«Three and a half» – Daria Gaikalova, India, 2017, 120′

“The story of one house in three different eras. Where 50 years ago it was divided between a school and an apartment, in which a young boy struggles with the pressures of pre-pubescent school life, coupled with being compelled to share a tiny room with his paralysed, disconsolate grandfather. Who in turn has devious plans for the child’s 12th birthday which happens to fall on a leap year. The same building 20 years later becomes home to a brothel, where a young unexploited concubine is dealing with her self-proclaimed “first” client who has a strange inability to fulfil his physical desire unless obligated to the duress of a transaction to do so.

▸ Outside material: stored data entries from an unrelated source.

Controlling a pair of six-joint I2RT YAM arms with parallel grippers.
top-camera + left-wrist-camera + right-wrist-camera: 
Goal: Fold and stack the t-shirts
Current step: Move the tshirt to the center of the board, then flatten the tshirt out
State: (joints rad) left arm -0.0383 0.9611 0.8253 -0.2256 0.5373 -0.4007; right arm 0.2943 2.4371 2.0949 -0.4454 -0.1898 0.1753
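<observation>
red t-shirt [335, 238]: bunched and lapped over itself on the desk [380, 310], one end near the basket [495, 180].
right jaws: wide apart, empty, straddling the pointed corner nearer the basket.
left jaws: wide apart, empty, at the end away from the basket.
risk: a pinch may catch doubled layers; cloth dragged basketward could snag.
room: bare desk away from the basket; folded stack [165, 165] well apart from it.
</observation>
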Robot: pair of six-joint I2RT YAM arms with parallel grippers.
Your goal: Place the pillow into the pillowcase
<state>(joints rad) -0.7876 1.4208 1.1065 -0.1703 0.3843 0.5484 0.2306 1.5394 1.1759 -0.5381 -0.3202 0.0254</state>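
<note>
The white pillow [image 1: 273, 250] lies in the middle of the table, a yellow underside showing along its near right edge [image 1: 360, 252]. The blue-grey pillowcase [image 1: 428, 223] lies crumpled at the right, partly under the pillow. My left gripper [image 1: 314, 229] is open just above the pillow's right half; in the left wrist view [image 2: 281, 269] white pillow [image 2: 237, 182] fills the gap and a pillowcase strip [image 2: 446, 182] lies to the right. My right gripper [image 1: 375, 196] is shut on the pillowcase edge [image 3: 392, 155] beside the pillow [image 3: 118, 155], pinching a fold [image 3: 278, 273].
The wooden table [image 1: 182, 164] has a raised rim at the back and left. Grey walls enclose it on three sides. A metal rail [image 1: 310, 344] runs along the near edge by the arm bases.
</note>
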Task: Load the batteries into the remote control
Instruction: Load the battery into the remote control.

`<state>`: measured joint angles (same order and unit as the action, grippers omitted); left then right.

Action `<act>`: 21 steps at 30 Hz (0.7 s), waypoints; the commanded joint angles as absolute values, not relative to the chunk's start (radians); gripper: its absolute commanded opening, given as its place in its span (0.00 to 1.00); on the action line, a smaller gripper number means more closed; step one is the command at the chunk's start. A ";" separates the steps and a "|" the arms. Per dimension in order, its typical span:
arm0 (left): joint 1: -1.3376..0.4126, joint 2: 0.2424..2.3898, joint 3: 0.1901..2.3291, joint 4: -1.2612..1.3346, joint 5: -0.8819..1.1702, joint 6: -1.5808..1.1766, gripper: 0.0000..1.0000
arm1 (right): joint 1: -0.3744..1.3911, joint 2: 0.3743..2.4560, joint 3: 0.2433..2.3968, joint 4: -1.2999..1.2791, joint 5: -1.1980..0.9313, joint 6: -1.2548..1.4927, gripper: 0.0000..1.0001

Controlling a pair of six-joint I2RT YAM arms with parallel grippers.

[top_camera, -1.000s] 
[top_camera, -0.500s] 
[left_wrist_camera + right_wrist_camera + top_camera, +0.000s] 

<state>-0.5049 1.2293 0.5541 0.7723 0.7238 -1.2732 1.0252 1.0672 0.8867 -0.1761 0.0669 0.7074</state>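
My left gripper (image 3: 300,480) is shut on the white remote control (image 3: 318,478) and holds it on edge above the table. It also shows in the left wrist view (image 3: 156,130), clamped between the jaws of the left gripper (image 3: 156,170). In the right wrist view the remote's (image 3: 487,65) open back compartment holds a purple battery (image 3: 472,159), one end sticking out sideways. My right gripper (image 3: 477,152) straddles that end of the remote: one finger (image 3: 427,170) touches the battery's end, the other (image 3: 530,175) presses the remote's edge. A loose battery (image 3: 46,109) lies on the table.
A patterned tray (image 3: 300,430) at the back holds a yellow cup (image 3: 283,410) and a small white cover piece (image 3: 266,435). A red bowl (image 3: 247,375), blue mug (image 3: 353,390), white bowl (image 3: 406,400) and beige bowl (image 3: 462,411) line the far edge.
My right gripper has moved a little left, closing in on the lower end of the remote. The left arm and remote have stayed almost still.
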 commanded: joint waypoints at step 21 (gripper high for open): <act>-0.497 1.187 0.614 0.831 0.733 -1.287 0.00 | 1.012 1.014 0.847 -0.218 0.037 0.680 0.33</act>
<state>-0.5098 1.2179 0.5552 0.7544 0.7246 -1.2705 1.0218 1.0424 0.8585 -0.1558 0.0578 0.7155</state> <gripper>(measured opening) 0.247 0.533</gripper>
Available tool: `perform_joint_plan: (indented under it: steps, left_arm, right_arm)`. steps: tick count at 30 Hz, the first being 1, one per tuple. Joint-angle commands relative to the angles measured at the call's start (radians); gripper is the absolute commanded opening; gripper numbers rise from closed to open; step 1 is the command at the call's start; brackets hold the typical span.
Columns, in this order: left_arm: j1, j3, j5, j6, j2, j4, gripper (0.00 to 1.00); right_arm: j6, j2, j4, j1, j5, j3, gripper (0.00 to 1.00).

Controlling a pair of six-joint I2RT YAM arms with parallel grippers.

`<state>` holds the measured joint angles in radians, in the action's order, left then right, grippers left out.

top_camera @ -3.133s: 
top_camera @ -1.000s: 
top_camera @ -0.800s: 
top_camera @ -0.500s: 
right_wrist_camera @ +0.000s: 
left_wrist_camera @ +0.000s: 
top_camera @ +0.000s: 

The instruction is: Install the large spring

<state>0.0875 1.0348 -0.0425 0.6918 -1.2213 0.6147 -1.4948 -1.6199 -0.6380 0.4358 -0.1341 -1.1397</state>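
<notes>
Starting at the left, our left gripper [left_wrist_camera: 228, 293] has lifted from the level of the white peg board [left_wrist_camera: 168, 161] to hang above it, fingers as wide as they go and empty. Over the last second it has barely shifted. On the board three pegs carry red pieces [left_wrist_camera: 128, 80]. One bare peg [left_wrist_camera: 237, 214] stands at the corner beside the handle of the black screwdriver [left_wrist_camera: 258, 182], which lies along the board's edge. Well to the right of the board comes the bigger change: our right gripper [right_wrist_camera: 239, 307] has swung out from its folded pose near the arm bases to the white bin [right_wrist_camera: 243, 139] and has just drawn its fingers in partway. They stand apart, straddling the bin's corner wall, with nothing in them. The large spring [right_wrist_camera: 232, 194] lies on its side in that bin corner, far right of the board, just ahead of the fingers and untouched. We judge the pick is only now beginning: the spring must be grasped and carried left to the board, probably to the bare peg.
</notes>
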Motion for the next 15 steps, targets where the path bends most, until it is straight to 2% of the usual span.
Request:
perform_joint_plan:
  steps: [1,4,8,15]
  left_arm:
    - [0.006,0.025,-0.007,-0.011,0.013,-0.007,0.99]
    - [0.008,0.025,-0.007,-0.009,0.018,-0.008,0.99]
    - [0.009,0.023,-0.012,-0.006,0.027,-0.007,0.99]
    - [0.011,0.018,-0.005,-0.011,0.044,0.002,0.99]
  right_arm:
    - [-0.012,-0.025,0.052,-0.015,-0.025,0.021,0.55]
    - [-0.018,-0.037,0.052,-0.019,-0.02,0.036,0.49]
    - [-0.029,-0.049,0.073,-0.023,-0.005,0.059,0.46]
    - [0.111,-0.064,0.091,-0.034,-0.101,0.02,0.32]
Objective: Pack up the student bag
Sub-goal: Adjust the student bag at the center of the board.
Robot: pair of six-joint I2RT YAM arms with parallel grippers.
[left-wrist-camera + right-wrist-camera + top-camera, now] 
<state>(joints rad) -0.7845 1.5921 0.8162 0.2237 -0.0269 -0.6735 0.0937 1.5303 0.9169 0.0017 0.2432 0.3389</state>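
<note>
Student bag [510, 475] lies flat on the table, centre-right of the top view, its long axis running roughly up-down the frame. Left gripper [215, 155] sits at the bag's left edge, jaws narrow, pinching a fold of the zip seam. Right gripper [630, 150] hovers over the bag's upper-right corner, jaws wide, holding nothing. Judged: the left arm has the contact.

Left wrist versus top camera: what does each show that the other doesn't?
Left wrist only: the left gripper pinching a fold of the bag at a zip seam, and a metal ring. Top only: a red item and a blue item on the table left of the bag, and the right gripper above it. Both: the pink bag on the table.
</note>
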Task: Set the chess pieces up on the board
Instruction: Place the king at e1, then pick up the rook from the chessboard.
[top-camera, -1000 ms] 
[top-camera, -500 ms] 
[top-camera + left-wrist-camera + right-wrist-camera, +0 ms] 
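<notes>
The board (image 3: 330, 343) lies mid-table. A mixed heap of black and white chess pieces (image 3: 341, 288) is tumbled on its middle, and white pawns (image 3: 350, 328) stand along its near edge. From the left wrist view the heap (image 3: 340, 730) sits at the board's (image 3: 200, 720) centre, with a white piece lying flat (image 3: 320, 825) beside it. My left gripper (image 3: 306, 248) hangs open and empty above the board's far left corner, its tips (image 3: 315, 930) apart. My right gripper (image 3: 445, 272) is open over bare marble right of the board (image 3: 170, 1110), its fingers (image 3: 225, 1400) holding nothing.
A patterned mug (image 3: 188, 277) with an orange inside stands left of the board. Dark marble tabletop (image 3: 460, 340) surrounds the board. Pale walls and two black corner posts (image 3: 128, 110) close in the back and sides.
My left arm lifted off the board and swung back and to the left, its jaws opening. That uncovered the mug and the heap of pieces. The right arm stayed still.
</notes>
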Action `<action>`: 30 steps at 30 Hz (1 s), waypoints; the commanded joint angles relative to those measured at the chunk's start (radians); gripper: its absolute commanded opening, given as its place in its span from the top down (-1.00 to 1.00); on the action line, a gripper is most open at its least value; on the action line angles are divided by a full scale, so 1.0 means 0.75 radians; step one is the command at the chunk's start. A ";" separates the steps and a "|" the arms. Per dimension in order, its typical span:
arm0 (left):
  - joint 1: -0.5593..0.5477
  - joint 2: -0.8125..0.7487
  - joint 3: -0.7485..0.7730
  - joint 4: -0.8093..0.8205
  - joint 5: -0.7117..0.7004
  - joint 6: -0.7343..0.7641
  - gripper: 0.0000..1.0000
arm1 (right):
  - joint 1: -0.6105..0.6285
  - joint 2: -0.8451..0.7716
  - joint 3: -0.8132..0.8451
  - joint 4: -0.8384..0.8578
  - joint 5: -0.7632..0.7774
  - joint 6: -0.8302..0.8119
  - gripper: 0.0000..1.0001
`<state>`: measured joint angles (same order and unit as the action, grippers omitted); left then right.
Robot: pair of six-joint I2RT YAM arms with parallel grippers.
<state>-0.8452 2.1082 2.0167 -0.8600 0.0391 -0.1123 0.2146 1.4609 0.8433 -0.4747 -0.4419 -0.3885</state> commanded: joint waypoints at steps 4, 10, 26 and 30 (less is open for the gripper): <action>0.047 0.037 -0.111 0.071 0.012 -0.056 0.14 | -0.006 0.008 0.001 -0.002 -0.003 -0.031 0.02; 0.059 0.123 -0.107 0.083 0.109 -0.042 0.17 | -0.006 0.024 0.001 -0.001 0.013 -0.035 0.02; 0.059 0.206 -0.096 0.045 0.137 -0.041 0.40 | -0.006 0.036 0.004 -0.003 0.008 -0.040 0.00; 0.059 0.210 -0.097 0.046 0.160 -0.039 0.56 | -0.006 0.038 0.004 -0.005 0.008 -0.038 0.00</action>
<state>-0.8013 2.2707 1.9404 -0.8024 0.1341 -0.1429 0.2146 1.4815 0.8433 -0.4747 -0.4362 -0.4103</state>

Now, 30 years later these same walls surround a sublime home which belongs to a soul-stirring 75 year old couple who love, laugh and dance together. They whisper the secrets of time forgone and seemed to have overcome the undying need for love and escape which seems to have plagued the inhabitants of this house in the past. The film has been shot in three long takes and a ‘half-take’ at the end, which exhibits the house under renovation, symbolizing the emergence of new stories and the inevitable nature of change in time. The story is narrated from the perspective of the walls of the house, which are witness to all the struggles and success which encompass human life. The walls do not blink, they are not stirred, and their omnipresence is one of the defining reasons for the treatment of the long take.